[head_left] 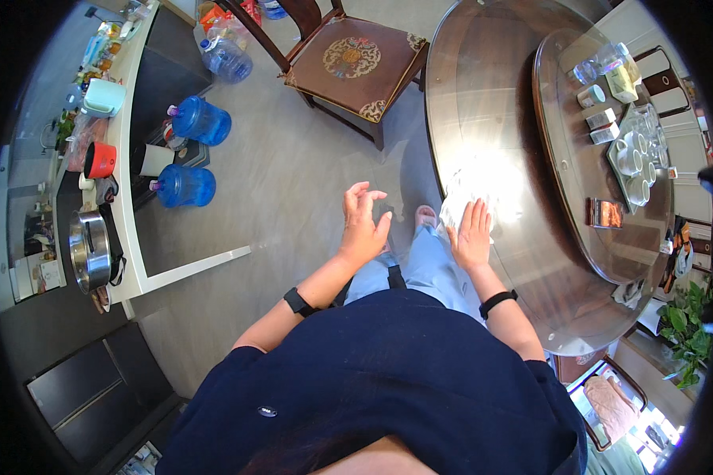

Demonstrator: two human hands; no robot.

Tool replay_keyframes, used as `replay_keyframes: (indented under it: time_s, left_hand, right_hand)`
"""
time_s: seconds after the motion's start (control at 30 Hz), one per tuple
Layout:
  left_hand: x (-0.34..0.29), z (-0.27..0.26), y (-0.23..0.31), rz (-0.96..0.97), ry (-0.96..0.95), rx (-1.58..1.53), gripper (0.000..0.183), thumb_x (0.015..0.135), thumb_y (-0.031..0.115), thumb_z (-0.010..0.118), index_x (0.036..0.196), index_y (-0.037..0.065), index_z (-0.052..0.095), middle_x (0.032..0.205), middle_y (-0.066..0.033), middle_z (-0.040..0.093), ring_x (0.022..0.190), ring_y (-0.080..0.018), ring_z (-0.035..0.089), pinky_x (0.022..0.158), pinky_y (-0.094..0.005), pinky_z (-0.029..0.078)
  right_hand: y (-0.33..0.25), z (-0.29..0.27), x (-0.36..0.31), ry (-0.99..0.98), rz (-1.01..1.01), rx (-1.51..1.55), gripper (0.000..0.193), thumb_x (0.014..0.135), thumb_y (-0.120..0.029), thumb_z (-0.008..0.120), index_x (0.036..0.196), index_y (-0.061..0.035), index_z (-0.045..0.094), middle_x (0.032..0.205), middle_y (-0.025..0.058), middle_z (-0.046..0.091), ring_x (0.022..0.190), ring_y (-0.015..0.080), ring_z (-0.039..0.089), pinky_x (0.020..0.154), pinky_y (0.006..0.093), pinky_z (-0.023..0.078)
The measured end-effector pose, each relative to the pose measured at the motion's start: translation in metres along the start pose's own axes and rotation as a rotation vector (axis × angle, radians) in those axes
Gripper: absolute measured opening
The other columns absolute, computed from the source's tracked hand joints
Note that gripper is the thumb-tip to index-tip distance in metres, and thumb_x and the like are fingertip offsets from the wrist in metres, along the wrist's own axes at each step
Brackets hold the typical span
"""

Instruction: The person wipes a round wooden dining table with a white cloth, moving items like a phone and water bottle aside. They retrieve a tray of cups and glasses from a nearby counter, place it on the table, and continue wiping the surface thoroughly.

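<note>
My right hand (471,237) lies flat, fingers stretched out and close together, on a crumpled white cloth or tissue (453,207). The cloth rests at the near left edge of the round, glass-topped wooden table (523,269). Strong glare hides part of its outline. Over the floor, left of the table, my left hand (362,226) hangs in the air with its fingers loosely bent and apart. It holds nothing.
A raised turntable (558,174) carries a tray of glass cups (635,162), small boxes and bottles. Beyond my left hand stands a wooden chair (355,63). Blue water jugs (202,120) sit by a white-edged counter (139,237) bearing a steel pot (91,249).
</note>
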State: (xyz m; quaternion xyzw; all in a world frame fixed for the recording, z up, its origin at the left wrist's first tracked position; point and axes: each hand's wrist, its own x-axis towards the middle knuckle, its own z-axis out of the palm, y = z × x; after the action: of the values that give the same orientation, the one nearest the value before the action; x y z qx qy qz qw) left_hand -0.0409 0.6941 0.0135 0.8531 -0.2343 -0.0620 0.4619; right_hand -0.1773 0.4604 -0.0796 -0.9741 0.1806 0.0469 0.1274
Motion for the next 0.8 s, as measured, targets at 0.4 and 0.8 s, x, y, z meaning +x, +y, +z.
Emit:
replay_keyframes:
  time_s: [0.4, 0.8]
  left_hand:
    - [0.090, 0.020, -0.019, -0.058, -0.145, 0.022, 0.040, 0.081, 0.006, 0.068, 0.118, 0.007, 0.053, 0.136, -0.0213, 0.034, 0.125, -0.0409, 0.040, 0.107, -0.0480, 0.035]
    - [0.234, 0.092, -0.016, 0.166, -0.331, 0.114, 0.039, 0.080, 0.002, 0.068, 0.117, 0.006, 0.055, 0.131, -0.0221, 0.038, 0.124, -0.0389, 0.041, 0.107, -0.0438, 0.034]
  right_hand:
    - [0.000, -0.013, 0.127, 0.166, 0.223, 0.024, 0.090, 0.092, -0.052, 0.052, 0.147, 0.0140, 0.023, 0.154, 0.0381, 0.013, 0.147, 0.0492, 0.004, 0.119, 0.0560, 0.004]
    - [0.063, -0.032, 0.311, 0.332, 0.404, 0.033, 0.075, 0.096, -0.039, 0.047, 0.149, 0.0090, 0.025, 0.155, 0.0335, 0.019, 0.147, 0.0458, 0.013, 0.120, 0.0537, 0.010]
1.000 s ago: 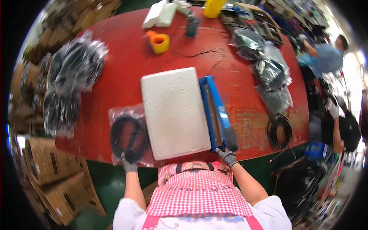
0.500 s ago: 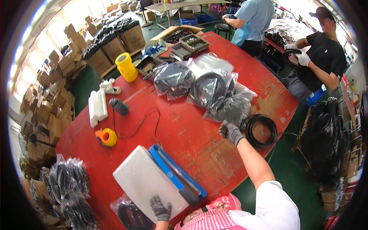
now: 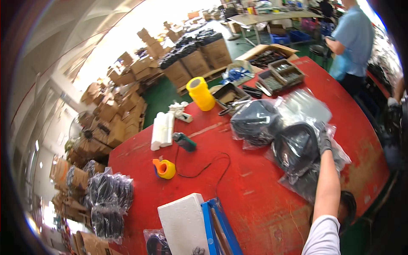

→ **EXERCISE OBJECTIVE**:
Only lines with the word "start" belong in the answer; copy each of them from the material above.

→ **REPLY**:
time_s: seconds after the motion's start (control at 30 Hz), one per tuple
The measured end-effector pose, each relative to the pose measured at the motion's start: translation in metres along the start pose's own axes and rotation as a rotation vector (axis × angle, radians) in those axes

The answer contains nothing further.